In addition to functionally adapted software mentioned above, there are several other approaches that can be taken to optimize the structure. For example, commercially available software packages such as Pro Engineer produced by Parametric Technologies Corporation of Waltham, Mass. and ANSYS produced by ANSYS, Inc. of Canonsburg, Pa. may be used to optimize some parameters based on, for example, geometric considerations, material properties and the functional properties of the joint to be replaced.
The seed geometries used for the optimization process may be taken from a library of three dimensional geometries such as that available from Molecular Geodesics, Inc. of Boston, Mass. Examples of these geometries are structures such as octet trusses and kelvin foams. These seed geometries may be combined in a continuous or discontinuous manner. The combination of these geometries is known as combinatorial geodesics.
The seed geometries need not be homogeneous. Instead, for example, if anisotropic properties are desired, the seed geometries may be adjusted such that these are also anisotropic. Thus, an implant may include differing seed geometries. These seed geometries may be solid, porous or other standard manufacturing constructs such as braids, woven materials or laminates. Furthermore, the seed geometries are not required to be constant in cross section, instead, the geometric properties of the cross section may be varied throughout the structure.
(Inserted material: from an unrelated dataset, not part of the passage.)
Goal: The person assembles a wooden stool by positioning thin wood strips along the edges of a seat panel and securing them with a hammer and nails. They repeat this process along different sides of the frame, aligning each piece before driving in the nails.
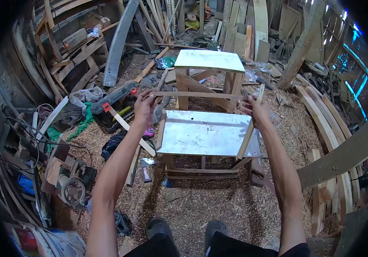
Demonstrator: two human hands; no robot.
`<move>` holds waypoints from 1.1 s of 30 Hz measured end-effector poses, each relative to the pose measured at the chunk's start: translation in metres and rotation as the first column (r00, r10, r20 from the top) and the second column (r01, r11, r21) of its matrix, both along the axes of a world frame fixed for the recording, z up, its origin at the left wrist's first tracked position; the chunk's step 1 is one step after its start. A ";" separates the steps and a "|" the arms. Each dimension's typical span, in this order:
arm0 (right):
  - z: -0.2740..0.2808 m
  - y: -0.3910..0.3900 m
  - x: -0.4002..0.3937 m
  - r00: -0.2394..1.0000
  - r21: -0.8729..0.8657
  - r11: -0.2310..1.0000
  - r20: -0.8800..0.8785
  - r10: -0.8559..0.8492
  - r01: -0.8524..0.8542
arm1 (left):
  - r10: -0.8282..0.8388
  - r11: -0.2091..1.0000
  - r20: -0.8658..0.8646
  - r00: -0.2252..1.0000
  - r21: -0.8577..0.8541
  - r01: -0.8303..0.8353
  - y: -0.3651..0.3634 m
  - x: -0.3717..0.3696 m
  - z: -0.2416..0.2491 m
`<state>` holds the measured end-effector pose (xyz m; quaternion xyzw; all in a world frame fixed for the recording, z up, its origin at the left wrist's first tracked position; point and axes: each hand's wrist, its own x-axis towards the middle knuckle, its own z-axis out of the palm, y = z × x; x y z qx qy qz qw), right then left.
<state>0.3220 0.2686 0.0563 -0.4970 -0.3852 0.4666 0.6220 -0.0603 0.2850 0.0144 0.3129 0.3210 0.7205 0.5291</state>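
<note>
A thin wooden strip point(199, 94) spans level between my two hands, above a low bench with a white top point(205, 130). My left hand point(144, 109) pinches the strip's left end. Closed around its right end is my right hand point(257, 111). A second, paler wooden strip point(246, 139) passes through the right hand too, sloping down across the bench top's right side, its upper end sticking out above the fingers. Another short wooden piece point(161, 130) lies along the bench top's left edge. Behind stands a taller wooden stand with a white top point(209, 60).
Wood shavings point(201, 214) cover the floor. A grey power tool or long case point(122, 99) lies at left, near a pale stick point(128, 128). A machine with a handwheel point(72, 190) stands at lower left. Curved planks point(327, 124) are stacked at right, near a wooden post point(301, 47).
</note>
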 end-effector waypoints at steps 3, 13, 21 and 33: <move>0.008 -0.008 0.015 0.984 -0.057 0.998 0.179 0.017 -0.007 | 0.022 1.000 -0.006 1.000 0.006 -0.022 0.001 0.000 -0.002; 0.012 -0.022 0.042 0.713 -0.192 0.979 0.696 0.083 0.074 | -0.075 0.987 -0.078 0.994 -0.147 0.063 0.001 0.006 -0.004; -0.007 -0.019 0.049 0.662 -0.239 0.970 0.719 0.211 -0.050 | -0.066 0.978 -0.271 0.960 -0.208 0.008 0.006 0.000 -0.014; -0.032 -0.001 0.055 0.557 -0.127 0.990 0.819 0.140 -0.062 | -0.047 0.987 -0.216 0.975 -0.159 0.013 0.012 0.002 -0.021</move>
One key feature to the design of implants using the techniques described above is the recognition that designs do not have to be limited to the traditional manufacturing constraints such as those imposed by conventional machining or casting methods. These methods have limitations regarding the size and shape of the features that may be produced. Construction of implants designed using the techniques described above may be with the use of other manufacturing techniques such as solid free form fabrication. Some examples of solid free form fabrication include, but are not limited to, directed deposition of metals (also known as Laser Engineered Net Shape [LENS] processes), Selective Laser Sintering (SLS) and 3D printing. All of these approaches may be used in combination with the Hot Isostatic Pressing (HIP) process to produce a product substantially free of internal porosity and defects. The LENS process includes directing a stream of metal powder into a mobile laser which melts the metal. As the laser moves, the metal solidifies. Subsequent layers of metal may be deposited on one another, allowing a three dimensional structure to be built up. The LENS process is described more fully in U.S. Pat. Nos. 6,046,426 (Jeanette) and 5,993,554 (Keicher) and these patents are hereby incorporated by reference. The combination of these manufacturing techniques and the optimization approaches described above allow for the design, optimization and manufacture of novel structures with multifunctional features according to the invention. In particular, according to the invention, there are provided novel implant structures, such as unitary structures, that have significant variations in stiffness in the axial and flexion/extension orientations.
Referring now to the figures, and in particular to FIG. 1, one example embodiment of an orthopedic implant according to an embodiment of the invention is illustrated. Orthopedic implant 10 includes a first plate 100, a second plate 102, an axial support 200 between plates 100, 102 and one or more torsional supports 300A, 300B connecting the first plate and the second plate. As used herein, the axial means along an axis that is substantially perpendicular to the primary surfaces of plates 100, 102 and an axial support is a structure that provides support and resistance to compression in the axial direction. As used herein, torsion refers to both twisting and bending and torsional support refers to a structure providing resistance and support against twisting or bending.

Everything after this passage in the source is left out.